**Problem to work on**
An identical copy of the data below is needed.

── The data

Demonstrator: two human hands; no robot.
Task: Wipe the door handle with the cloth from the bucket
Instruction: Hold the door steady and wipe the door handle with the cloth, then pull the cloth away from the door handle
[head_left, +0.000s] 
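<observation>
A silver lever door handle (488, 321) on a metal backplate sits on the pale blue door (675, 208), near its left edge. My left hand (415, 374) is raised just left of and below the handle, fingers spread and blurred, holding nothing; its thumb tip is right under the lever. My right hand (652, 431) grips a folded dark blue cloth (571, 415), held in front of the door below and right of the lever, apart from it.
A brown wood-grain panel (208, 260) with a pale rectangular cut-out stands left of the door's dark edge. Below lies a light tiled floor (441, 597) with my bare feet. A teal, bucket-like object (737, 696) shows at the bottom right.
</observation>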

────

**Task result**
Demonstrator: two human hands; no robot.
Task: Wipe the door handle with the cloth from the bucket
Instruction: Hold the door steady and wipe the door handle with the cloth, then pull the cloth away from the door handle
[head_left, +0.000s] 
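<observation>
A silver lever door handle (488, 321) on a metal backplate sits on the pale blue door (675, 208), near its left edge. My left hand (415, 374) is raised just left of and below the handle, fingers spread and blurred, holding nothing; its thumb tip is right under the lever. My right hand (652, 431) grips a folded dark blue cloth (571, 415), held in front of the door below and right of the lever, apart from it.
A brown wood-grain panel (208, 260) with a pale rectangular cut-out stands left of the door's dark edge. Below lies a light tiled floor (441, 597) with my bare feet. A teal, bucket-like object (737, 696) shows at the bottom right.
</observation>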

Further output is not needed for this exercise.